Contacté par 20 Minutes, un membre de l’équipe du site Covid3D nous explique : « Le texte que nous avons publié se basait sur des informations lues sur un autre site, qui ne disait pas que la fabrication bénévole de visières de protection était interdite mais qui émettait plusieurs hypothèses sur les conséquences et l’origine de cette décision. Comme le tout se basait sur des interprétations, nous avons finalement préféré le mettre à jour pour évoquer simplement la nouvelle norme technique ».

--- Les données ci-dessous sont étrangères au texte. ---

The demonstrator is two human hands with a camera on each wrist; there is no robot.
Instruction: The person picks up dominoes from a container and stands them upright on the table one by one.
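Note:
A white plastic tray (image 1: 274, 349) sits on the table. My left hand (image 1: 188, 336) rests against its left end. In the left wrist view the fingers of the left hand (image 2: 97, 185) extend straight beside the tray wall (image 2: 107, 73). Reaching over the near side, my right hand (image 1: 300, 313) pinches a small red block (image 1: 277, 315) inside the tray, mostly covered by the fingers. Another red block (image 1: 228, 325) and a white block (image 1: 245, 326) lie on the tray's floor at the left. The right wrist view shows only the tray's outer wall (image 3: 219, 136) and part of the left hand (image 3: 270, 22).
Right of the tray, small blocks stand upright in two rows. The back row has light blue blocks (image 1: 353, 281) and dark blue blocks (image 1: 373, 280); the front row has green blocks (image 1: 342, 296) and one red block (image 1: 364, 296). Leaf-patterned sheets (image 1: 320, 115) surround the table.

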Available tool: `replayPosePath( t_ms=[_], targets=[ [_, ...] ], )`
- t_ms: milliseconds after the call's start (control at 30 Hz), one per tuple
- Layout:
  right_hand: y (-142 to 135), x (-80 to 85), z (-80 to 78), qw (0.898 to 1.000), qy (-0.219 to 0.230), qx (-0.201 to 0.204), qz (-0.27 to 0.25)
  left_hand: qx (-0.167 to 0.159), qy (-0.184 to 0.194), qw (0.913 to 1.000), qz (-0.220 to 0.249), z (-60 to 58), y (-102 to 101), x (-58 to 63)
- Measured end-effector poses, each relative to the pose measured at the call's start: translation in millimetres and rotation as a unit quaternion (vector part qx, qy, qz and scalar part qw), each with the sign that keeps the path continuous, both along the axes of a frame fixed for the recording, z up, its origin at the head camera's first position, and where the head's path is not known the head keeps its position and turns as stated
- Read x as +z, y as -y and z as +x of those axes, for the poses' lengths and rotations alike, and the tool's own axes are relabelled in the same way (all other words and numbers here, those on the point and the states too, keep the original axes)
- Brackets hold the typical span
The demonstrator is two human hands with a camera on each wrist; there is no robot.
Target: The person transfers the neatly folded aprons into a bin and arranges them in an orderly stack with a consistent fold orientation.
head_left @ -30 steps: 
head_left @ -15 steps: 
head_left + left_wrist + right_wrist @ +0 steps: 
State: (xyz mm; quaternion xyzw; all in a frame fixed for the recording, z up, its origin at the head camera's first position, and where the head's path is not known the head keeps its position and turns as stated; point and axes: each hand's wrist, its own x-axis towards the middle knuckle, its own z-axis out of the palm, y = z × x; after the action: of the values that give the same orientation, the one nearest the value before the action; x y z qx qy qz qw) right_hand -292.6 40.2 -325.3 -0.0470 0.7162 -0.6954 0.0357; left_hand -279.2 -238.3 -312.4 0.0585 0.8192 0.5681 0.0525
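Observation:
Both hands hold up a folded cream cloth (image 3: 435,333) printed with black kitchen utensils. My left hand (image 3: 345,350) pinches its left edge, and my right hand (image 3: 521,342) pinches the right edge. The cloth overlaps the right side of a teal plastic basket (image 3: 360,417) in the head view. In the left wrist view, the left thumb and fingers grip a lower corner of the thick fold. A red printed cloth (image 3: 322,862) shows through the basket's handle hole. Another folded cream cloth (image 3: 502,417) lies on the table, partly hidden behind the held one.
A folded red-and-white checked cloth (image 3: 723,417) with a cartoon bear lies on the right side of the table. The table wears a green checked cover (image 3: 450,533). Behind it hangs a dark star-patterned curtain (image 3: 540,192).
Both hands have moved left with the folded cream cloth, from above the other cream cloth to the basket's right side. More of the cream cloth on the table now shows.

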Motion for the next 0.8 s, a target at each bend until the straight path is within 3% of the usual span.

Jointe par 20 Minutes, la DGE indique pour sa part que « les deux documents du 30 et du 23 avril 2020 visent à simplifier la mise sur le marché de visières de protection contre le Covid tout en assurant un niveau de sécurité adapté à la protection contre ce virus et pas à donner de nouvelles contraintes aux producteurs ». Respectivement en autorisant la mise sur le marché de visières dont le processus d’évaluation de la conformité n’est pas encore terminé, et en simplifiant les essais requis pour réaliser cette évaluation.

Un « flou juridique »

Mais la lecture du communiqué du site Covid3D, couplée à un manque d’informations vérifiées sur le sujet, a provoqué l’inquiétude de plusieurs fabricants bénévoles de visière, comme Alexandre Henic, en Nouvelle-Aquitaine. « J’ai pris peur en lisant ces histoires de concurrence déloyale et de travail déguisé, donc je me suis renseigné, j’ai discuté avec d’autres fabricants, qui m’ont expliqué que c’était une simple interprétation des textes, mais il y a un vrai flou juridique autour de cette question, donc j’attends la réponse de la préfecture pour savoir si je peux continuer à fabriquer bénévolement des visières », explique-t-il à 20 Minutes.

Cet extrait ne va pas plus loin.